While Jonata and his new friend are, for no apparent reason, carrying each other on their backs, people in the background are doing all sorts of random things. It’s hard to say exactly what it is that they’re doing, but this is one of those films where minor characters on the edge of the screen are continually upstaging the main actors.

Pedro, Isabella and Jonata wander through the city centre. They notice that everything is closed, but football matches go on. They casually deface an old poster of president Jair Bolsonaro. Isabella considers leaving as there’s no work. They end up at the house of one of Pedro’s clients. Pedro normally works from home, but he makes an exception for some people who are particularly ill.

None of this description gives the remotest idea of what Three Tidy Tigers… is like as a film. This is partly because I’m not sure that the available words exist. There are lots of phrases that we can bandy about – surrealism, magical realism – that accurately describe what sort of film we have, but are less good at letting you know what we are actually seeing. One character says “A new world is impossible, and that’s where we’re headed,” which just about sums it up, while saying nothing at all.

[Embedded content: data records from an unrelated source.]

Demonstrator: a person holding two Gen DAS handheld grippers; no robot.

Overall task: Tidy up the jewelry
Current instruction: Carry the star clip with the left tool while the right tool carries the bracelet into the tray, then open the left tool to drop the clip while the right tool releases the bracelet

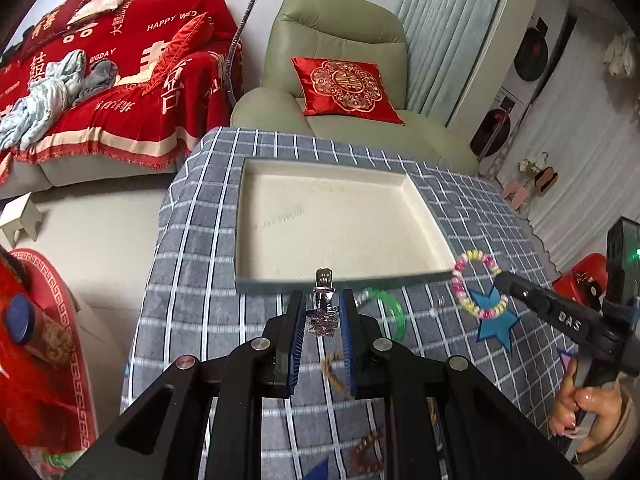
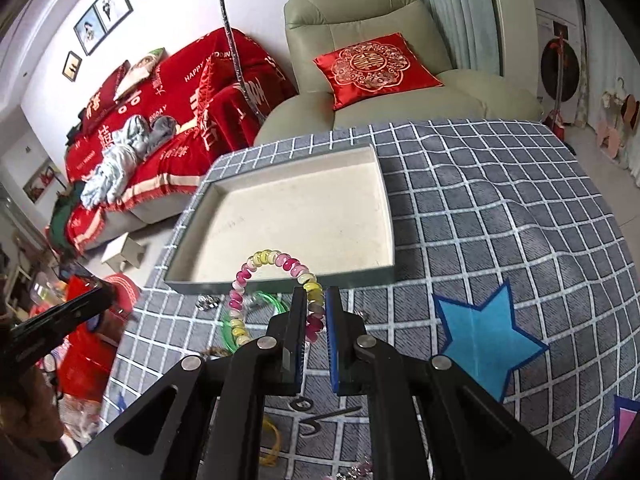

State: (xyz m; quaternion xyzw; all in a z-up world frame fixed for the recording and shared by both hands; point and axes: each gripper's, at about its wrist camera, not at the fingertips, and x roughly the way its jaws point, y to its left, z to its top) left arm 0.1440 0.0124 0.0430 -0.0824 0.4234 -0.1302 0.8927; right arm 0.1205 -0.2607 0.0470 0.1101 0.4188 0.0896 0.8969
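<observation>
Reading "DAS" on right hand-held gripper (image 1: 500, 278)

Premises: a lived-in home sitting room. A pale green recliner (image 2: 384, 60) carries a red embroidered cushion (image 2: 374, 66). Beside it, a sofa under a red wedding throw (image 1: 132, 92) holds crumpled clothing (image 1: 44, 92). Framed photographs (image 2: 104, 14) hang on the white wall. The bench wears a grey checked cloth (image 2: 500, 216).
</observation>
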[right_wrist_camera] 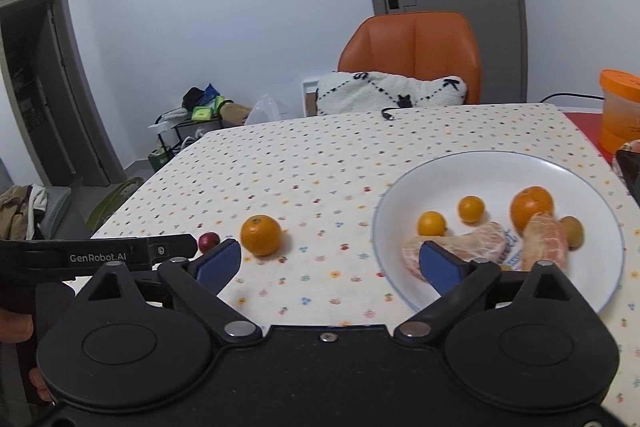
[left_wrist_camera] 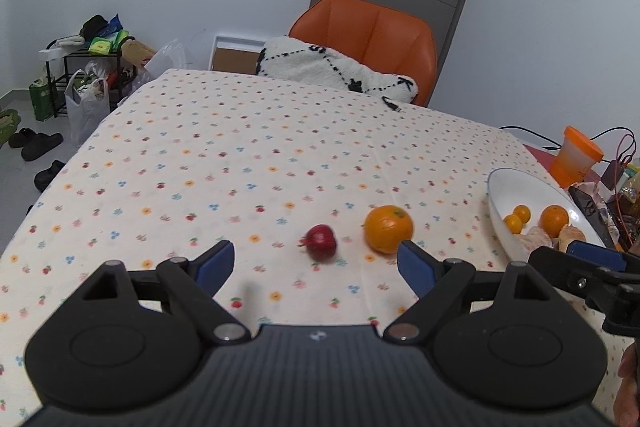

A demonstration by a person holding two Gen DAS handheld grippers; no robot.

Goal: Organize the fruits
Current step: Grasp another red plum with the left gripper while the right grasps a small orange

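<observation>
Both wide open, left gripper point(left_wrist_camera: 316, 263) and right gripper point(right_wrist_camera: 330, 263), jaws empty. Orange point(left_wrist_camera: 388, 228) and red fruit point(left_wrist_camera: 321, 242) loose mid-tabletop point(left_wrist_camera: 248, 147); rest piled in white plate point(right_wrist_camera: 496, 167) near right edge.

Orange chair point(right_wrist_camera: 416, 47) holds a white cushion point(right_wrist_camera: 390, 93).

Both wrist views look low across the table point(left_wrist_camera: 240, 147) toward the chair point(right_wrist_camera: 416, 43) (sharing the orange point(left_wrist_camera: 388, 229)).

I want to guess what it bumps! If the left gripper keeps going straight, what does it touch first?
Probably the red fruit: it lies nearly centred ahead of the open left gripper. The orange sits further right.
</observation>
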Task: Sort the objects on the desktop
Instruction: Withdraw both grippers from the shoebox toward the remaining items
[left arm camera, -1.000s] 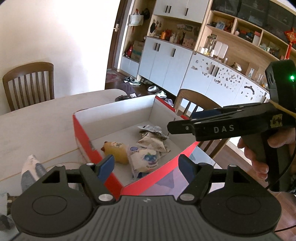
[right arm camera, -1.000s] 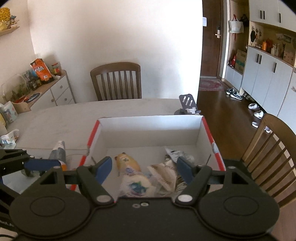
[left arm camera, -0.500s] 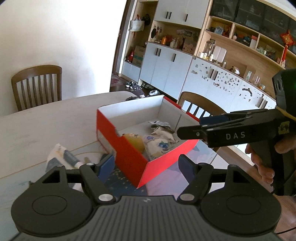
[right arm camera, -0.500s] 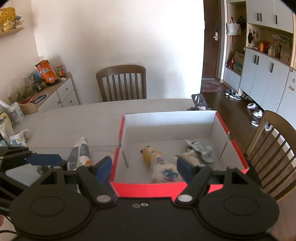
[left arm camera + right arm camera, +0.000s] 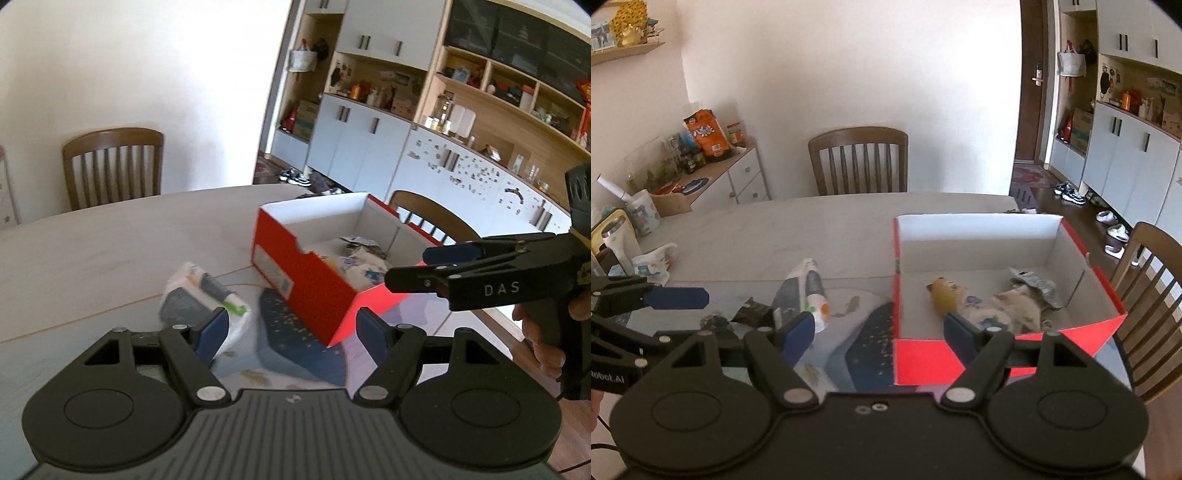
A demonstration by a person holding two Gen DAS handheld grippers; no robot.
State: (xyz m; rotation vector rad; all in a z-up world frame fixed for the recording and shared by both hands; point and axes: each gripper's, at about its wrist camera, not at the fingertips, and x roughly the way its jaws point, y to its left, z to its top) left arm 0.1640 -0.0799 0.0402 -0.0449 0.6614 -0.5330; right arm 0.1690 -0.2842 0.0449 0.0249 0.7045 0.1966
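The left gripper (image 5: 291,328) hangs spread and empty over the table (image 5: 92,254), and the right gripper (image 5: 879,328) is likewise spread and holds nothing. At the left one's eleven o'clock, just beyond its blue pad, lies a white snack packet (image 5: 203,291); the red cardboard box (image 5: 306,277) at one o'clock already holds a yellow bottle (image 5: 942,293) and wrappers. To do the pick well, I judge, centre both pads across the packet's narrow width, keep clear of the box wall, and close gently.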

I haven’t begun to mention the best scene – a musical number containing everything from a powerful bald singer to the dead accordionist. I haven’t mentioned this because it is just indescribable – you really need to watch the film to start to understand (and even then you won’t get too far). It was an astounding bit of cabaret which had a different feel to the rest of the film, but somehow fit exactly. Sorry, I’m still not being very clear, am I?

And for all the abstraction, Three Tidy Tigers… is a deeply political film. More that one person talks about “crapitalism”. The protagonists are not politically active, but their lives are affected by the acquisitive society around them. In a video broadcast before the film (winner of the TEDDY award at the Berlinale), director Gustavo Vinagres talks about how making this sort of film is becoming increasingly impossible in Bolsanaro’s Berlin.

It is not just the LGBT people such as those depicted in the film who are affected. Last year there were 20 Brazilian films at the Berlinale. This year there are only 3. But there is a more general point. As conservative Brazil cracks down on other voices, the fact that this film can be made – and receive the last state funding that is likely to be spent on this sort of thing for a while – is some sort of victory. Even if you can’t really get into it, it’s great that someone has been able to make this film.

I think this review could have been summarized in the following words: go and see it for yourself. You may like it, you may hate it. But nothing that I say will help you understand it any better.